Indeed, some Democratic insiders suspect that leaders will skip the budget process altogether this year — a way to avoid the political unpleasantness of voting on spending, deficits and taxes in an election year — or simply go through a few of the motions, without any real effort to complete the work.

Republicans responded then with a letter to then Speaker Pelosi, urging her to put forth a budget proposal. I quote from that letter here.

While we may disagree on a number of issues, one issue we can all agree on is that our nation’s long-term fiscal outlook is unsustainable. The gap between revenues and expenditures, already large by historical standards, is only going to become larger over time. The longer Congress waits to deal with this fiscal imbalance, the more difficult the choices become to solve this problem. The time to start making decisions about our long term deficit is not some time in the distant future, but now.

The purpose of the Congressional budget is to create enforceable parameters within which Congress can consider legislation dealing with spending and revenue. In the absence of a budget, there would be virtually no procedural enforcement mechanism to constrain spending in either the House or the Senate. Especially in an election year, this would be an open invitation for Congress to increase spending to unprecedented levels.

In the current environment, prudent fiscal discipline is more important than ever. As we have seen in countries such as Greece, failure to adopt sensible spending restraint can have catastrophic implications.

Now, let's look at this realistically. At the time Republicans stood to gain big in the House and the Senate in the upcoming elections. Was it playing politics to ask the Democrats to pass a budget before they increased their power? Of course it was. If the Democrats had forced their members to vote through an unpopular budget in October, it would further increase Republican gains in November. The Democrats, well aware of that, decided to focus on "whom" as opposed to "when". Is the headline making sense yet?

This was a calculated political decision by the Democrats to try to protect their ranks, and the budget was thereby passed off to after the elections. Yet they still had a chance to pass this budget after the votes were cast. Having lost part of their majority in the Senate and all of it in the House, they once again sacrificed the budget to their political whims. Knowing that controversial issues that score points with their base (like repealing DADT and passing the DREAM Act) would be hard to have addressed in their newly shaped political future, they focused on these issues rather than the budget in the closing days of their majority session.

Now today, President Obama comes out and accuses the right of playing games and trying to score political points, and I'm supposed to shy away from that charge and give in to his demands? You had better think again. The Democrats already got their political payoff from the games they played with the budget, and now we are supposed to pass on ours?
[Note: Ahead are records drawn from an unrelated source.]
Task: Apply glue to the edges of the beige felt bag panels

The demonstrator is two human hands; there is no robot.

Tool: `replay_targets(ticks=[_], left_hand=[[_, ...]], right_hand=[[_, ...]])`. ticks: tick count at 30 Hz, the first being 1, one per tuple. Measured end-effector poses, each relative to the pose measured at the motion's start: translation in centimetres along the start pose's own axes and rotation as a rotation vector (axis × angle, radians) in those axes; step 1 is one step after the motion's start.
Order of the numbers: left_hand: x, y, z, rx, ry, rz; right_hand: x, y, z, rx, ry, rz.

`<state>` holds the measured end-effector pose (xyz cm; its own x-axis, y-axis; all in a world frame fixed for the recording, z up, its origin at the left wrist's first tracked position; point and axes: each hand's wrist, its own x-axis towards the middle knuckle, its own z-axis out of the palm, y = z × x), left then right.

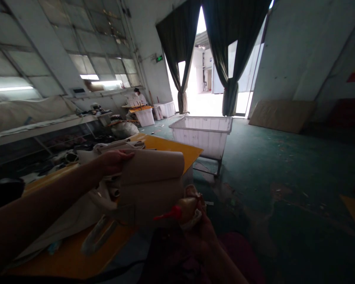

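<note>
The left hand point(114, 162) has hold of a curled sheet of beige leathery material point(149, 177), fingers hooked over its top edge, and the sheet hangs in a loose roll above the yellow tabletop point(177, 148). The right hand point(199, 232) is clenched around a squeeze bottle point(187, 209) just below the sheet, with the bottle's red nozzle point(172, 213) pointing left. It's pretty dim down there, but what's bunched around the bottle looks like a pale rag point(192, 221). More pale fabric pieces point(68, 221) lie heaped on the tabletop under the left forearm. A white plastic bin on a metal frame point(201, 136) stands just past the tabletop's far corner. Well beyond the tabletop, a co-worker point(137, 96) is at work beside another white bin point(144, 117), and the green painted floor point(284, 177) runs off to the right of the tabletop.
</note>
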<state>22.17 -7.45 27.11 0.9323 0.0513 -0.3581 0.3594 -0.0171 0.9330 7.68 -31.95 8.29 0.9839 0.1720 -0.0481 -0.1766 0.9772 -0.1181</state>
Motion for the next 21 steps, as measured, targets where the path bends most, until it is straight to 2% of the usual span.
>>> replay_targets(ticks=[2,5,8,10,14,18,21], left_hand=[[-0.7,2.1,-0.2,0.003,-0.015,0.066],[-1.9,3.9,-0.5,0.022,0.022,0.105],[-2.5,4.3,-1.1,0.01,0.09,0.154],[-2.1,3.9,-1.9,-0.006,0.106,0.179],[0.1,0.9,-3.8,0.0,0.061,0.144],[2.6,-3.7,-4.4,-0.053,-0.018,0.043],[3.6,-6.6,-4.2,-0.122,-0.027,-0.002]], right_hand=[[-0.1,-1.2,1.0,0.027,0.002,-0.088],[-0.2,-3.6,1.6,-0.013,0.032,-0.174],[-0.2,-6.2,0.7,-0.068,0.068,-0.293],[-0.2,-7.6,-0.5,-0.083,0.14,-0.347],[0.3,-9.3,-3.2,-0.033,0.276,-0.418],[1.4,-10.1,-5.8,-0.079,0.268,-0.443],[2.9,-10.3,-8.4,-0.153,0.243,-0.445]])
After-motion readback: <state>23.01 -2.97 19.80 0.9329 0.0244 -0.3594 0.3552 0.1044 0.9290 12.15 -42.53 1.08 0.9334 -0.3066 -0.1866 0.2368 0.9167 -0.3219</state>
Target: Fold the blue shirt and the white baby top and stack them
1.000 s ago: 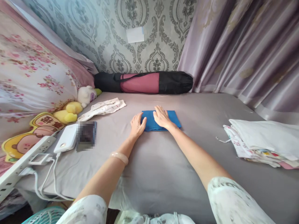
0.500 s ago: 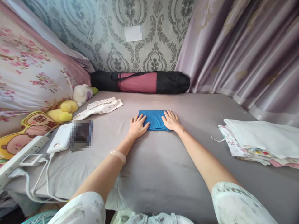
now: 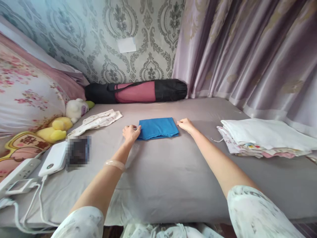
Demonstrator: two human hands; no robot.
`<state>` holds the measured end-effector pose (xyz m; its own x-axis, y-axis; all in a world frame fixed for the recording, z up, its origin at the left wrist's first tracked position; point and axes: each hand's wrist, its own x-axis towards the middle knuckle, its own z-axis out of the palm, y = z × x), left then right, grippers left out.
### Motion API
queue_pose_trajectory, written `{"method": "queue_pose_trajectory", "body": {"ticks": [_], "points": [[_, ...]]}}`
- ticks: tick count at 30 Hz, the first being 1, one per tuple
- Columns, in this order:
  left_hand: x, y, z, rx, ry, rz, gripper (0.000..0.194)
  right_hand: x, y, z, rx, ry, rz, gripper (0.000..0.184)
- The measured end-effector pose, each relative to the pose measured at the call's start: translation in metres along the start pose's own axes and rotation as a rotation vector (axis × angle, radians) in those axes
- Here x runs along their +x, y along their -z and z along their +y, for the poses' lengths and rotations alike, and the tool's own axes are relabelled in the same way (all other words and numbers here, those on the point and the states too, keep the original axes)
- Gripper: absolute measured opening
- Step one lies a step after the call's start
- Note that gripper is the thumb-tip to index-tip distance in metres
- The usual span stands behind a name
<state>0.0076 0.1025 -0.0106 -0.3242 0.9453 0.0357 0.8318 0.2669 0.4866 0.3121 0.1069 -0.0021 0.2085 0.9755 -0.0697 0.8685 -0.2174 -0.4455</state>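
Observation:
A folded blue cloth point(image 3: 158, 127) lies flat on the grey bed sheet in front of me. At its left edge is my left hand point(image 3: 130, 133), fingers curled and thumb over the cloth's edge, closed on that side. Just off the opposite edge, my right hand point(image 3: 185, 125) has its fingers drawn together in a pinch. A narrow gap seems to part its fingertips from the cloth, and I see nothing between them.
To the right lies a stack of folded cloths point(image 3: 267, 135), white on top. A pale patterned cloth point(image 3: 97, 122), plush toys point(image 3: 58, 127), a white power bank point(image 3: 53, 158) and a power strip point(image 3: 22, 172) with cables are at left. A black-and-pink rolled bag point(image 3: 136, 92) lies along the wall.
Both hands have come off the top of the blue cloth and moved outward to its sides, with fingers now curled. The view has shifted to the right.

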Motion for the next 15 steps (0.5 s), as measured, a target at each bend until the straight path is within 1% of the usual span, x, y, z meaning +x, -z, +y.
{"method": "queue_pose_trajectory", "body": {"ticks": [3, 6, 8, 11, 15], "points": [[0.003, 0.008, 0.007, 0.081, 0.058, -0.11, 0.046, -0.003, 0.002, -0.001, -0.028, -0.052, -0.014, 0.033], [0.008, 0.01, 0.014, 0.095, 0.119, -0.18, 0.046, -0.005, -0.003, -0.015, -0.083, -0.085, -0.021, 0.037], [0.01, 0.009, 0.019, 0.094, 0.151, -0.197, 0.045, -0.006, -0.009, -0.026, -0.097, -0.102, -0.009, 0.039], [0.013, 0.006, 0.026, 0.087, 0.17, -0.198, 0.043, -0.008, -0.015, -0.038, -0.057, -0.129, 0.005, 0.04], [0.013, 0.004, 0.032, 0.066, 0.13, -0.187, 0.029, -0.008, -0.017, -0.045, 0.007, -0.145, -0.004, 0.038]]}}
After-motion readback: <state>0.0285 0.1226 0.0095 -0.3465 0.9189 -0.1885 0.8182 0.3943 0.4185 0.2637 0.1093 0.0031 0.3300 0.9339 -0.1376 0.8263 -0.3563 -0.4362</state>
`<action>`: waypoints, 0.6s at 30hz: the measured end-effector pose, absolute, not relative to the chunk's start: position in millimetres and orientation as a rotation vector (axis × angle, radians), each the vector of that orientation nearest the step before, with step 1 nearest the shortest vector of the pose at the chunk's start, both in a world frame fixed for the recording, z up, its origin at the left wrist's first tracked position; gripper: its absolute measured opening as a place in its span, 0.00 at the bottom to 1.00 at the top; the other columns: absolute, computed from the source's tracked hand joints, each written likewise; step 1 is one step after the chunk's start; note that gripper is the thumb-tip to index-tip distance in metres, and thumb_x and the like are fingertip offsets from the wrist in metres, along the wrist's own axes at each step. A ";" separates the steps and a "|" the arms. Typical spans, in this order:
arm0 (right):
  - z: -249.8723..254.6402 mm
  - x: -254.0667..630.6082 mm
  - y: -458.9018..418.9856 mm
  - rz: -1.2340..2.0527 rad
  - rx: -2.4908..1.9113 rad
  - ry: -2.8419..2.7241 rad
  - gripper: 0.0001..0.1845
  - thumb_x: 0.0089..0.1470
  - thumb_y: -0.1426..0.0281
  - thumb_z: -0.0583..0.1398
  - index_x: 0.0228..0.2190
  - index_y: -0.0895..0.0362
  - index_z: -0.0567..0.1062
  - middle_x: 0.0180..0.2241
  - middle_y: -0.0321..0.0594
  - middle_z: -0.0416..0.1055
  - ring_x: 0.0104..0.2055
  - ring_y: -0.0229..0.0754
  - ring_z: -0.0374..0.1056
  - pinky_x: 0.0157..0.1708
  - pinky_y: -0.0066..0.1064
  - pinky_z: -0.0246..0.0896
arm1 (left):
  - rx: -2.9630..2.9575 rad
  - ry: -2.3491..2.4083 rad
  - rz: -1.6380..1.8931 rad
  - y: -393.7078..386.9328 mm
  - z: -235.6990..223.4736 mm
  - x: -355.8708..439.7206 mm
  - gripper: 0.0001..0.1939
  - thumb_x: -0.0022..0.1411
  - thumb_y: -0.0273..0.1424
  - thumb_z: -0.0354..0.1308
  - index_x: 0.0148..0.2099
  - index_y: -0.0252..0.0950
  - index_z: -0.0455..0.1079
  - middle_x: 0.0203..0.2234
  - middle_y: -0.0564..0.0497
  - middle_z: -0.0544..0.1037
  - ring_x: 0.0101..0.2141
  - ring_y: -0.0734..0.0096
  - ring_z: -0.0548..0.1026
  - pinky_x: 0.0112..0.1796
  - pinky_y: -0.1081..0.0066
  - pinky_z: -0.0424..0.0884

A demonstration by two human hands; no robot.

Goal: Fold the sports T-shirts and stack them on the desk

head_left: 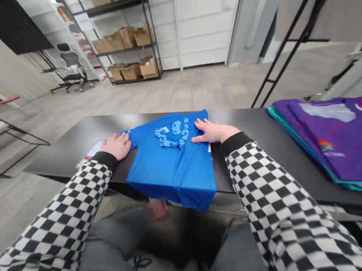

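A blue jersey (172,164) with a light-blue pattern lies folded on the black table (263,125), its lower part hanging over the near edge. My left hand (117,145) rests at the jersey's left edge, fingers curled against the fabric. My right hand (211,130) lies flat on the jersey's upper right part, fingers stretched out toward the pattern. Both arms wear black-and-white checked sleeves.
A stack of purple and teal garments (334,135) sits at the table's right end. Some white paper (94,149) lies under my left wrist. Behind the table stand a metal shelf with cardboard boxes (128,39), an office chair (68,72) and a black rack frame (284,52).
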State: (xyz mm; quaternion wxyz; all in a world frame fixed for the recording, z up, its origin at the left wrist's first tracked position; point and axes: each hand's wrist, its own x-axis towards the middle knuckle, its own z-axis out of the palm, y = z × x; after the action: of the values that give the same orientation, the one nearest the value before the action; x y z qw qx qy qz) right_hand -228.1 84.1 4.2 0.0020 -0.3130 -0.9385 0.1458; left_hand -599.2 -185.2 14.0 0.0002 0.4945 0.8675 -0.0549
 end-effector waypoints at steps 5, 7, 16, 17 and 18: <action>7.9 -220.6 90.7 0.453 -0.923 -2.955 0.62 0.55 0.32 0.67 0.79 0.49 0.63 0.82 0.50 0.50 0.83 0.73 0.45 0.78 0.71 0.48 | 1.555 2.711 -0.216 -185.3 17.7 -602.4 0.37 0.81 0.43 0.35 0.82 0.39 0.61 0.82 0.42 0.58 0.80 0.34 0.53 0.72 0.25 0.50; 9.3 -218.6 91.6 0.465 -0.922 -2.976 0.63 0.55 0.32 0.68 0.80 0.50 0.62 0.82 0.51 0.49 0.83 0.73 0.45 0.78 0.71 0.48 | 1.559 2.701 -0.230 -183.5 19.1 -605.7 0.36 0.81 0.43 0.35 0.82 0.39 0.61 0.82 0.42 0.58 0.80 0.35 0.52 0.73 0.26 0.50; 8.9 -224.1 79.1 0.453 -0.934 -2.864 0.51 0.65 0.33 0.60 0.77 0.49 0.68 0.82 0.50 0.53 0.83 0.72 0.45 0.80 0.72 0.40 | 1.914 2.686 0.408 -210.2 41.1 -521.8 0.31 0.78 0.39 0.48 0.75 0.33 0.71 0.74 0.36 0.72 0.75 0.38 0.65 0.74 0.38 0.58; 9.1 -227.0 77.4 0.444 -0.938 -2.838 0.48 0.68 0.35 0.57 0.76 0.49 0.69 0.82 0.50 0.53 0.84 0.71 0.45 0.80 0.72 0.38 | 1.978 2.603 0.647 -224.3 40.5 -497.1 0.27 0.78 0.39 0.49 0.69 0.34 0.76 0.68 0.37 0.78 0.70 0.43 0.72 0.73 0.45 0.63; 9.2 -230.0 76.2 0.432 -0.939 -2.815 0.44 0.71 0.37 0.55 0.75 0.50 0.69 0.82 0.50 0.53 0.84 0.71 0.45 0.79 0.73 0.36 | 2.014 2.498 0.862 -240.0 37.7 -471.6 0.23 0.77 0.39 0.51 0.62 0.36 0.81 0.61 0.38 0.83 0.65 0.47 0.77 0.70 0.50 0.68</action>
State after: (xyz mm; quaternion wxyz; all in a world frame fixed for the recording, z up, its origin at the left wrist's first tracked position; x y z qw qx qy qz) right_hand -230.0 76.2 9.2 0.0714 -0.3122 -0.9364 0.1437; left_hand -471.6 -240.0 37.7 -0.0904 0.6038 0.7486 0.2585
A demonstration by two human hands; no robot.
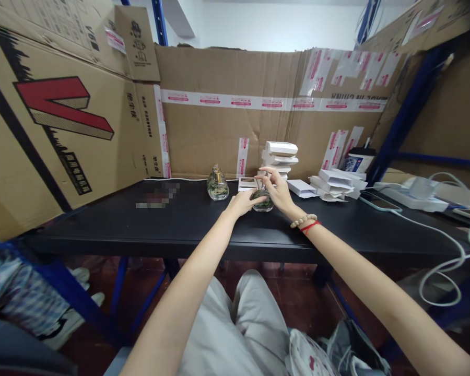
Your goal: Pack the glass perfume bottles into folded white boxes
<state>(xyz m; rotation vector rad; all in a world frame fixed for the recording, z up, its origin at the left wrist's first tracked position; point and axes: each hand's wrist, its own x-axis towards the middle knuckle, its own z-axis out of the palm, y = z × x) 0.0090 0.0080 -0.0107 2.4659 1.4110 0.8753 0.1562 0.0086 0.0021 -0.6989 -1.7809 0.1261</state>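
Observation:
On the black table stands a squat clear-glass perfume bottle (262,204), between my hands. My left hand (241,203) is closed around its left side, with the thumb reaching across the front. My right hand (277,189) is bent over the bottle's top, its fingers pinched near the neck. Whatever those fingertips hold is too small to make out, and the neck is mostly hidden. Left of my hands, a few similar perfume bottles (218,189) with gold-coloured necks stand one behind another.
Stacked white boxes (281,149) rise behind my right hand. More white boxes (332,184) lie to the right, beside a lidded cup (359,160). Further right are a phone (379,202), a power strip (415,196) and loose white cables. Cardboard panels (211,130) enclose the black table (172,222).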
Mr President, why don't you stop acting like a spoiled child and man up? You got to play your political games with the budget last fall, now it's our turn. If you don't like how your hand played out, that is not mine nor the elected Republicans problem. You can go throw your little temper tantrum in a secluded room of the White House if you like, but when the lights go out you are lying in the bed that you made. Quit crying to the American people like we are some kind of push-over mommy who will make the neighbor kid play nice. It was a bitter pill when we swallowed it, but we did. Now it's your turn. Enjoy!